Ralph Alvarado, a state senator from Kentucky, was the token Hispanic, and aimed to bring Latinos into a party that has turned increasingly hostile against them.

“There have been comments that I can’t agree with,” Alvarado said before his speech. “There’s things that he said that none of us like to hear, obviously with the judge… I know a lot of those things come from frustrations.”  Yet he aimed to show Trump as someone who will build a wall, but will include “a big beautiful door on the front of that wall,” echoing Trump’s plan to deport 11 million people and allow “the good ones” back in to the United States.

Jessica Fernandez, a 31-year-old Cuban American delegate, found it hard to fit in to a crowd of mostly white, mostly older Republicans.

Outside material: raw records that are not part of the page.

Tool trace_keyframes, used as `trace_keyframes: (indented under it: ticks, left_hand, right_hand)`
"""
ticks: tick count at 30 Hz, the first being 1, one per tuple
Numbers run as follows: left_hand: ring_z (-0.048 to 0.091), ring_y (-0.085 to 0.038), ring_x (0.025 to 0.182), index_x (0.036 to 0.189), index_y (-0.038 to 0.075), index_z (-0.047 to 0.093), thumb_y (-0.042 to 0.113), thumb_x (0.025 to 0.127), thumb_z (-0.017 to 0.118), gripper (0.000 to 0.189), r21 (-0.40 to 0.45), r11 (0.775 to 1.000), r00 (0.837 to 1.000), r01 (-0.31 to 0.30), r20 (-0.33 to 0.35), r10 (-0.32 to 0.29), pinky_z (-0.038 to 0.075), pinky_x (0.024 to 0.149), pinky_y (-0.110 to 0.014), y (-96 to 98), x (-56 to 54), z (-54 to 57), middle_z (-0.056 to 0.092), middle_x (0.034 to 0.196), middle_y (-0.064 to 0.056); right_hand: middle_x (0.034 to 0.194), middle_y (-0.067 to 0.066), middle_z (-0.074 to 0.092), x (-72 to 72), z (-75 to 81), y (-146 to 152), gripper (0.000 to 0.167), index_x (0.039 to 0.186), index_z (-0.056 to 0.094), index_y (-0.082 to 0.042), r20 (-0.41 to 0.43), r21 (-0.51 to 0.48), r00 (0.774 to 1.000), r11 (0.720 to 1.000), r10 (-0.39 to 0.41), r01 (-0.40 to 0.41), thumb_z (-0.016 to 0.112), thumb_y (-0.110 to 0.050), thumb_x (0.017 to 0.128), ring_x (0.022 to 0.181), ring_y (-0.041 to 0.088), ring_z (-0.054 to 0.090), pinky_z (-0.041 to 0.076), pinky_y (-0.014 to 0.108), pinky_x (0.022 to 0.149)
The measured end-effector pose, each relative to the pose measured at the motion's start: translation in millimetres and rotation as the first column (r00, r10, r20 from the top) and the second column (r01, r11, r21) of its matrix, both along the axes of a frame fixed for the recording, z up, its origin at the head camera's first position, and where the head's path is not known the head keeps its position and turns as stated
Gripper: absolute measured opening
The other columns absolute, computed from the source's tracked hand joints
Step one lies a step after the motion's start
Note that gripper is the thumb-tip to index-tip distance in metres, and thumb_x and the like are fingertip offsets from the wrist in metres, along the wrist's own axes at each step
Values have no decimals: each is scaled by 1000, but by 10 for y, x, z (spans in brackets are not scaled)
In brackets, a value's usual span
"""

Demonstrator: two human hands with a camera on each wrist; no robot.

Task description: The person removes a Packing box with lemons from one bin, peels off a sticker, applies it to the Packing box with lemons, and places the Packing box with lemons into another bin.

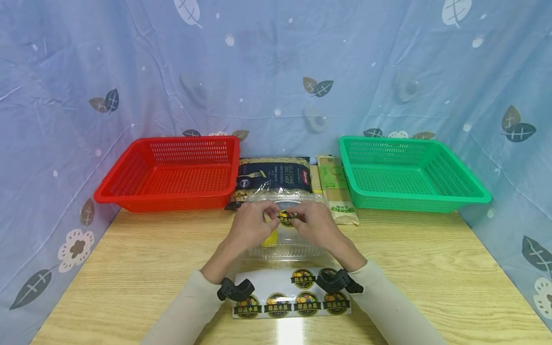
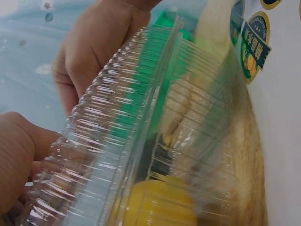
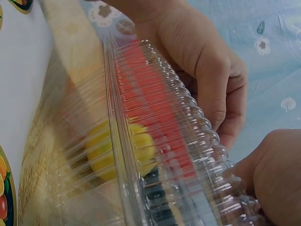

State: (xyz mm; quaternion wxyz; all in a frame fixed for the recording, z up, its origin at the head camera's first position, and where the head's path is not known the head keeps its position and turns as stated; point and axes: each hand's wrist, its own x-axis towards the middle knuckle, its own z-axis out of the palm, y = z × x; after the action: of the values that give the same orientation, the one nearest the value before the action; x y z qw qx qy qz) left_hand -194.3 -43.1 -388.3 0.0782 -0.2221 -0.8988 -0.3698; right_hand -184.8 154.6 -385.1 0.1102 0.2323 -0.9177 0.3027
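A clear plastic clamshell box (image 1: 286,251) is shut in front of me, with a yellow fruit (image 1: 270,238) inside at its left. Over the lid is a round black-and-gold fruit label sticker (image 1: 286,218) with a dark banner. My left hand (image 1: 254,223) pinches the sticker's left end between thumb and forefinger. At the opposite end, my right hand (image 1: 318,224) pinches it the same way. Both wrist views look through the ribbed box wall (image 2: 108,117), which partly hides the fingers; the yellow fruit (image 3: 120,150) shows low inside.
Closer to me lies a white sheet (image 1: 280,282) with several matching stickers. Behind the box are a pasta bag (image 1: 276,175) and a slim green-and-tan packet (image 1: 336,189). A red basket (image 1: 172,203) stands at the back left, a green basket (image 1: 414,203) at the back right.
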Motion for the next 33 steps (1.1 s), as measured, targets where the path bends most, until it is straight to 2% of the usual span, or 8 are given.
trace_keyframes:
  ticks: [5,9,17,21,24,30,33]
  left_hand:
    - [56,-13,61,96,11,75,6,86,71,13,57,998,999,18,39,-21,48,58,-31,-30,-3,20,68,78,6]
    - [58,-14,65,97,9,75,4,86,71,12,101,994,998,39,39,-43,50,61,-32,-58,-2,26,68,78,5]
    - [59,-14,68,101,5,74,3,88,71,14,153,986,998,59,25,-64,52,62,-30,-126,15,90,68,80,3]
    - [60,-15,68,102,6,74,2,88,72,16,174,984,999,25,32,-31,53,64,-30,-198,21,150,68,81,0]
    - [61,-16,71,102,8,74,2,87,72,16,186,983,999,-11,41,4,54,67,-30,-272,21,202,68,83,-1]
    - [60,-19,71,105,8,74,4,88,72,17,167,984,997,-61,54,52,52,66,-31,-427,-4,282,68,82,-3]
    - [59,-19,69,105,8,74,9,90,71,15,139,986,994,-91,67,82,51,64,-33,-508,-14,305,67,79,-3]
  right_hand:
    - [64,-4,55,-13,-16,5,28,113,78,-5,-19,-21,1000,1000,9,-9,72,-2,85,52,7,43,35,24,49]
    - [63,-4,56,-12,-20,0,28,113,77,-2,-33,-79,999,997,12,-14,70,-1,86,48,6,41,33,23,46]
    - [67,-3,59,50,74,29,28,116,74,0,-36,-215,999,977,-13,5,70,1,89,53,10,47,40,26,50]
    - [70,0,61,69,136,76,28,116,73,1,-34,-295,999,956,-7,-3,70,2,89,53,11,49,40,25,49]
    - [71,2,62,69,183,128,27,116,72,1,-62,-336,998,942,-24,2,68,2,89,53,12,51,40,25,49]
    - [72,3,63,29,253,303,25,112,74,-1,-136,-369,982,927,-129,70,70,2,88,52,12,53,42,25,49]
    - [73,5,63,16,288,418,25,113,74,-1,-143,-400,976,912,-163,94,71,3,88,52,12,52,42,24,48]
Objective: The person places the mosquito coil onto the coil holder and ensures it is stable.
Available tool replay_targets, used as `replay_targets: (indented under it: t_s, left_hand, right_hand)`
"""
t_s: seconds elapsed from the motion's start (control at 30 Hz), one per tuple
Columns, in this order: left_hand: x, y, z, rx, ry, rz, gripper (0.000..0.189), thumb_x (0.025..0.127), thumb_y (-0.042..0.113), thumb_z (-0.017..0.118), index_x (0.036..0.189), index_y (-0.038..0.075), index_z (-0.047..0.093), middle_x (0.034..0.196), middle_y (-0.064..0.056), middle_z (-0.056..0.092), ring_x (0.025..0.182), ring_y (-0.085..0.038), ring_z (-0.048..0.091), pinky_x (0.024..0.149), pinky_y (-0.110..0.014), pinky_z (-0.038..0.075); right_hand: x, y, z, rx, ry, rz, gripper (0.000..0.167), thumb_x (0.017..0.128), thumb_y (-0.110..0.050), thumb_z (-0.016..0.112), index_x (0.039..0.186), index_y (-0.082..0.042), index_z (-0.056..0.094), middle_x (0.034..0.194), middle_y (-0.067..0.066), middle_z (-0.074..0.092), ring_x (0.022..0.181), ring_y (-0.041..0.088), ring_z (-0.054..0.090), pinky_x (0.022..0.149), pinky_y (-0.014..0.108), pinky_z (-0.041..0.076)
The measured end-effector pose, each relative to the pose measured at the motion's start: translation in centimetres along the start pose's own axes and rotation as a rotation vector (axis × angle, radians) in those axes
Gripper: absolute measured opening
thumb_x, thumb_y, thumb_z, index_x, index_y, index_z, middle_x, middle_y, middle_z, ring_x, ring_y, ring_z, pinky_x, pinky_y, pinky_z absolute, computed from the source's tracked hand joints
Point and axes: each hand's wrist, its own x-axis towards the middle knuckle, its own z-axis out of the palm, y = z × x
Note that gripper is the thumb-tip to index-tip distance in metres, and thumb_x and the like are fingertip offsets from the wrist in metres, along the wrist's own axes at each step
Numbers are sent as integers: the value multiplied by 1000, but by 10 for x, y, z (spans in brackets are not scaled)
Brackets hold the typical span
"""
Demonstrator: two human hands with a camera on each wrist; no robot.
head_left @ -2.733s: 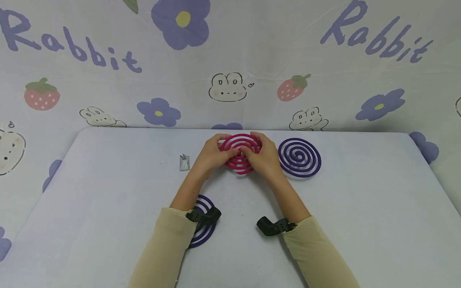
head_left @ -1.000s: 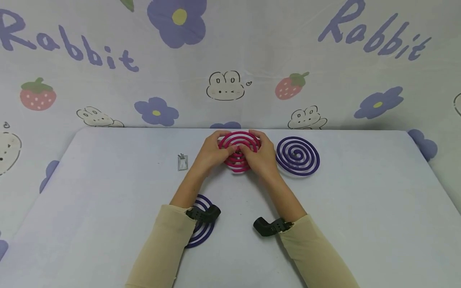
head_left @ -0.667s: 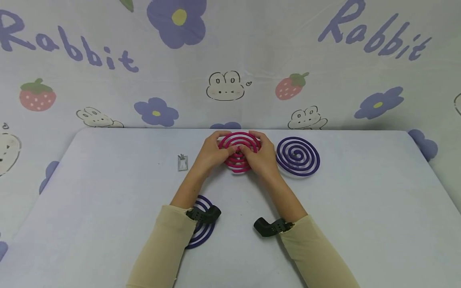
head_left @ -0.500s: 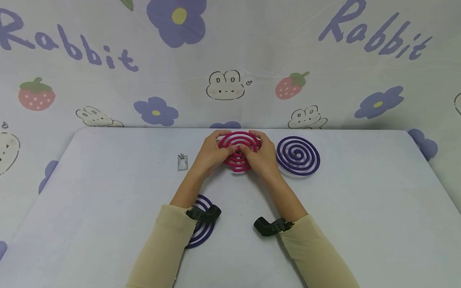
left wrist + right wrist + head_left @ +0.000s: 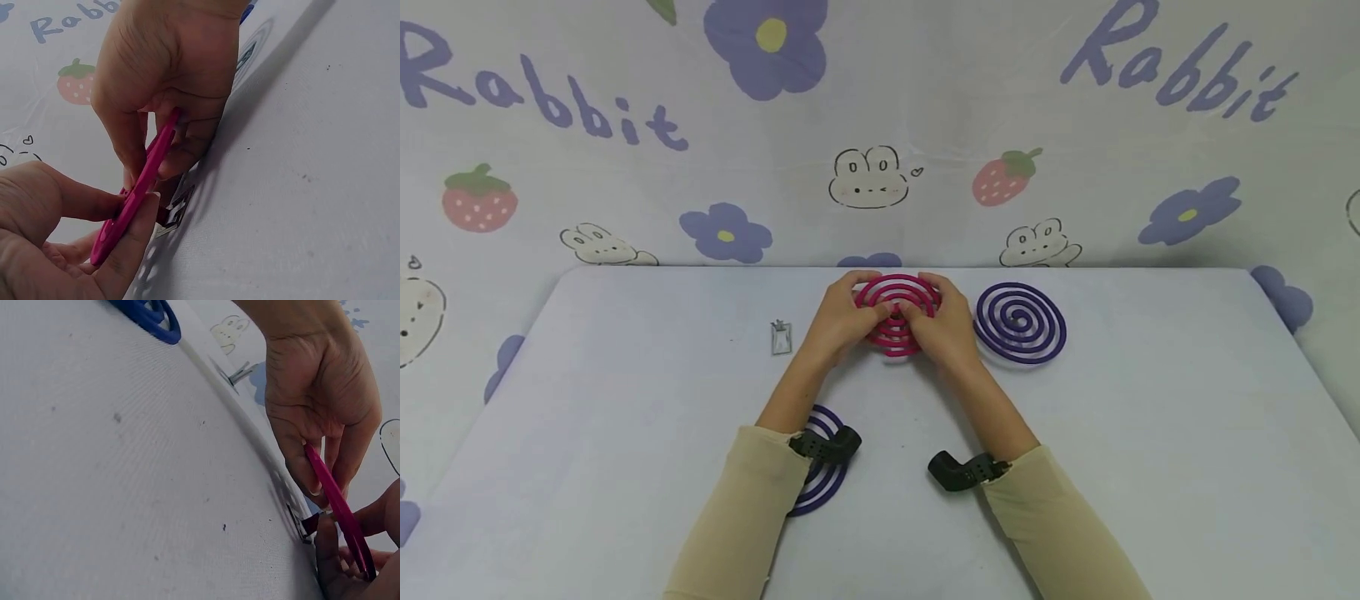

“Just look around,” she told the Post. “I’m a little unicorn.”

The Miami native was rooting for Marco Rubio during the primaries, but now she was “toeing the line for Trump,” despite the many friends and loved ones who told her not to attend the RNC, and that they could not support Trump.

“I just wish Trump would chill with some of the rhetoric,” she said.

But the rhetoric Fernandez wishes Trump would avoid fuels his campaign’s base, and the convention made that very clear.

During Trump’s acceptance speech on Thursday, a message from a white supremacist was shown in the hall.

https://twitter.com/Western_Triumph/status/756316297860943872?ref_src=twsrc%5Etfw

The @Western_Triumph Twitter handle is pretty self-explanatory, but their use of hashtags like #AltRight, #ProWhite, #RaceRealist and #LoveYourRace further evidences their views on race. Apparently, Trump’s social media director didn’t see fit to check that.

The phrases that got the most cheers from the crowd also made clear what kind of party Trump supporters want. Any mention of the wall got them going. When Sabine Durden called undocumented immigrants “illegal aliens,” they went wild.

Infamous KKK leader David Duke expressed unwavering enthusiasm for Trump’s convention. Seeing the opening for white nationalism created by Republican candidate, Duke just announced that he plans to run for a senate seat.

The RNC also tried, unsuccessfully, to reach another demographic at the receiving end of Trump’s rhetoric – women. Trump saved his best card, his daughter Ivanka, for the feat.

“At my father’s company, there are more female than male executives,” Ivanka said. “Women are paid equally for the work that we do, and when a woman becomes a mother, she is supported, not shut out.”

While she discussed the gender pay gap, she denied it as the real issue creating wage discrepancy. Instead, she said motherhood is to blame, and promised her father would change labor laws and make childcare affordable. That hasn’t previously been in Trump’s agenda — did he read Ivanka’s speech? — and his campaign has not elaborated on this promise.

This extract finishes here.